:: Requirement ::
Starting with the first line of the data that follows, transcribe every line verbatim until the line containing "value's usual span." has been transcribed.

:: Stored data ::
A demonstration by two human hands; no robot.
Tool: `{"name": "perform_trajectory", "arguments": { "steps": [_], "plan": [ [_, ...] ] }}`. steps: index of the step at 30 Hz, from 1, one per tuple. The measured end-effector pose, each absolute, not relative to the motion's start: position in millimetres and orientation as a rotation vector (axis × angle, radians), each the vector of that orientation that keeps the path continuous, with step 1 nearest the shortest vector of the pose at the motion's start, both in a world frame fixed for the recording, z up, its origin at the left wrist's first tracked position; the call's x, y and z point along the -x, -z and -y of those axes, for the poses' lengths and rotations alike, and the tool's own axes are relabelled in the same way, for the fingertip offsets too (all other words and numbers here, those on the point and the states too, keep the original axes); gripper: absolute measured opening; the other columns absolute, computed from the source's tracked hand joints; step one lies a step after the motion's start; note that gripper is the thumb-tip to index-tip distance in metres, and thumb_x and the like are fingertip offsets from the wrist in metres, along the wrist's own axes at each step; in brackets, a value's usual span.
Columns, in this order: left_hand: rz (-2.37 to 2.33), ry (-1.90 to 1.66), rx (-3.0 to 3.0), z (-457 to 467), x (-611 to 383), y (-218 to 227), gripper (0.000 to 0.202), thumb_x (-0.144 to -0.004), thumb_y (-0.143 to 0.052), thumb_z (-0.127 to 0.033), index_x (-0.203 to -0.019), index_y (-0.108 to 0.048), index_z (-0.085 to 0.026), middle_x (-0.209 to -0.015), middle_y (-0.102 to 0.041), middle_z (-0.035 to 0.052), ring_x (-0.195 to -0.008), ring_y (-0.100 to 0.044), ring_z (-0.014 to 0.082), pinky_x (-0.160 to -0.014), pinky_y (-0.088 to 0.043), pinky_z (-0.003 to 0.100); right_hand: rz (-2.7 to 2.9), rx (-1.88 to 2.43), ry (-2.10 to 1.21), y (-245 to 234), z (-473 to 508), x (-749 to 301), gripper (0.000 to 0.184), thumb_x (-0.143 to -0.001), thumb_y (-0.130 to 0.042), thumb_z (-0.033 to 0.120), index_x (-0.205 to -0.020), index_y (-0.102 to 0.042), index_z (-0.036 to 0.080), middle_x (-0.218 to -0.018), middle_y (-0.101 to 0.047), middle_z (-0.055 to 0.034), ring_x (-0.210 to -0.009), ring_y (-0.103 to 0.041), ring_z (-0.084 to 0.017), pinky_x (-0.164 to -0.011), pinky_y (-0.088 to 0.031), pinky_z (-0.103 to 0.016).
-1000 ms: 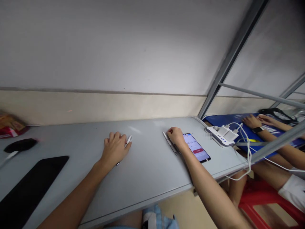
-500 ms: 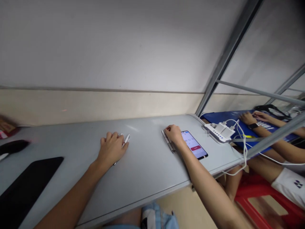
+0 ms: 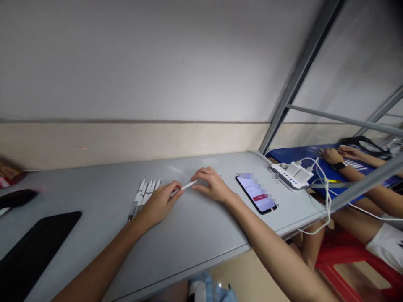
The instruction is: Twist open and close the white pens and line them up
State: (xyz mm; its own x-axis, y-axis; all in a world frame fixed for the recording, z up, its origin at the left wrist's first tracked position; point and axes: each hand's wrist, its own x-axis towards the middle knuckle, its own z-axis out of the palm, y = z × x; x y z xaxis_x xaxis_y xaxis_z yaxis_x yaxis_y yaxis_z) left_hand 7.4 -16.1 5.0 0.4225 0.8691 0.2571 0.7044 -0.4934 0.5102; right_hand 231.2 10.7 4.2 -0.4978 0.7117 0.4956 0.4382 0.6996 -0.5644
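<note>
My left hand point(image 3: 163, 201) is closed, pinching a white pen point(image 3: 188, 185) between thumb and fingers above the grey desk point(image 3: 189, 235). My right hand point(image 3: 212, 184) curls its thumb and index finger around the pen's other end. Beside and partly behind my left hand, several white pens with grey grips point(image 3: 141, 193) lie side by side on the desk. Their lower right portions are hidden by the hand. A small white tip shows just behind my right hand; most of that thing is hidden.
A phone point(image 3: 256, 195) with a lit screen lies right of my right hand. Farther right are a power strip point(image 3: 288, 178) with white cables and a metal frame post point(image 3: 292, 88). A black pad point(image 3: 40, 247) lies at left. Another person's hands point(image 3: 330, 156) are over a blue table.
My right hand has moved left from beside the phone to the pen. My left hand has shifted right and now holds a pen, uncovering the row of pens.
</note>
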Motion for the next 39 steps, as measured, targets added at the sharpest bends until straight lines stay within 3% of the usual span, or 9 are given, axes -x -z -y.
{"name": "perform_trajectory", "arguments": {
  "steps": [3,6,12,20,28,32,35,37,39],
  "plan": [
    [-1.335,-0.692,-2.352,17,-7,-6,0.029,-0.095,-0.036,-0.043,-0.098,-0.056,-0.021,-0.088,-0.065,0.0008,-0.081,-0.060,0.0165,-0.072,-0.042,0.027,2.005,0.976,-0.702,-8,-13,-241,0.031,-0.091,-0.051,0.044,-0.077,-0.064,0.019,-0.071,-0.058,-0.0007,-0.067,-0.049,-0.014,-0.064,-0.036,-0.025],
    [-1.402,-0.669,-2.444,17,-5,-6,0.031,-0.097,-0.032,-0.041,-0.099,-0.055,-0.021,-0.089,-0.063,0.0021,-0.081,-0.059,0.0176,-0.072,-0.042,0.029,1.792,1.051,-0.877,-12,-13,-247,0.042,-0.090,-0.049,0.049,-0.065,-0.057,0.017,-0.058,-0.046,0.0027,-0.055,-0.040,-0.010,-0.055,-0.030,-0.023],
    [-1.445,-0.685,-2.813,11,4,-5,0.029,-0.099,-0.028,-0.030,-0.094,-0.055,-0.019,-0.089,-0.060,0.0050,-0.085,-0.053,0.0206,-0.076,-0.039,0.033,1.568,1.063,-1.553,-10,-7,-239,0.052,-0.086,-0.048,0.061,-0.069,-0.061,0.014,-0.057,-0.048,0.0019,-0.047,-0.037,-0.007,-0.044,-0.024,-0.022],
    [-1.428,-0.629,-2.935,15,1,-8,0.024,-0.098,-0.029,-0.025,-0.093,-0.052,-0.019,-0.087,-0.058,0.0051,-0.082,-0.050,0.0214,-0.074,-0.036,0.036,1.308,0.940,-2.050,-6,-9,-236,0.045,-0.084,-0.055,0.056,-0.068,-0.054,0.013,-0.052,-0.035,0.0063,-0.042,-0.024,-0.004,-0.039,-0.010,-0.021],
    [-1.474,-0.689,-2.866,15,3,-6,0.025,-0.095,-0.031,-0.021,-0.078,-0.049,-0.020,-0.074,-0.055,0.0033,-0.074,-0.049,0.0202,-0.071,-0.036,0.034,1.546,0.926,-1.885,-7,-4,-234,0.042,-0.088,-0.050,0.051,-0.069,-0.054,0.015,-0.056,-0.038,0.0048,-0.046,-0.029,-0.006,-0.044,-0.022,-0.022],
    [-1.437,-0.654,-2.655,11,6,-1,0.023,-0.092,-0.032,-0.018,-0.073,-0.046,-0.021,-0.069,-0.056,0.0005,-0.067,-0.051,0.0173,-0.066,-0.036,0.030,1.941,0.952,-1.359,-4,-4,-232,0.038,-0.091,-0.048,0.046,-0.071,-0.056,0.016,-0.059,-0.042,0.0034,-0.053,-0.037,-0.009,-0.052,-0.029,-0.023],
    [-1.485,-0.626,-2.520,7,8,4,0.026,-0.093,-0.032,-0.024,-0.070,-0.044,-0.021,-0.063,-0.052,-0.0012,-0.061,-0.050,0.0162,-0.060,-0.033,0.028,2.067,0.949,-0.929,-1,-5,-229,0.024,-0.090,-0.052,0.037,-0.086,-0.064,0.016,-0.071,-0.055,0.0006,-0.063,-0.045,-0.011,-0.058,-0.033,-0.023],
    [-1.470,-0.652,-2.497,5,9,6,0.028,-0.095,-0.031,-0.028,-0.071,-0.044,-0.021,-0.065,-0.053,-0.0010,-0.063,-0.051,0.0162,-0.061,-0.034,0.028,2.014,0.938,-0.828,1,-6,-227,0.022,-0.086,-0.058,0.034,-0.100,-0.064,0.018,-0.085,-0.062,-0.0014,-0.070,-0.050,-0.012,-0.063,-0.037,-0.023],
    [-1.426,-0.690,-2.525,4,9,8,0.028,-0.095,-0.030,-0.029,-0.074,-0.046,-0.021,-0.070,-0.054,0.0000,-0.067,-0.052,0.0166,-0.065,-0.036,0.028,1.968,0.992,-0.832,1,-6,-227,0.025,-0.086,-0.058,0.037,-0.100,-0.065,0.018,-0.084,-0.062,-0.0016,-0.069,-0.052,-0.012,-0.063,-0.038,-0.023]
  ]
}}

:: Written response ::
A demonstration by two human hands; no robot.
Tool: `{"name": "perform_trajectory", "arguments": { "steps": [_], "plan": [ [_, ...] ] }}`. steps: index of the step at 30 Hz, from 1, one per tuple. The measured end-effector pose, each absolute, not relative to the motion's start: position in millimetres and orientation as a rotation vector (axis × angle, radians), each the vector of that orientation that keeps the path continuous, with step 1 nearest the shortest vector of the pose at the motion's start, both in a world frame fixed for the recording, z up, its origin at the left wrist's first tracked position; the call's x, y and z point along the -x, -z and -y of those axes, for the poses' lengths and rotations alike, and the tool's own axes are relabelled in the same way, for the fingertip offsets too (all other words and numbers here, those on the point and the states too, keep the original axes); gripper: absolute measured opening; the other columns absolute, computed from the source's tracked hand joints; step one lies a step after the motion's start; note that gripper is the thumb-tip to index-tip distance in metres, and thumb_x and the like are fingertip offsets from the wrist in metres, along the wrist's own axes at each step; in brackets, a value's usual span.

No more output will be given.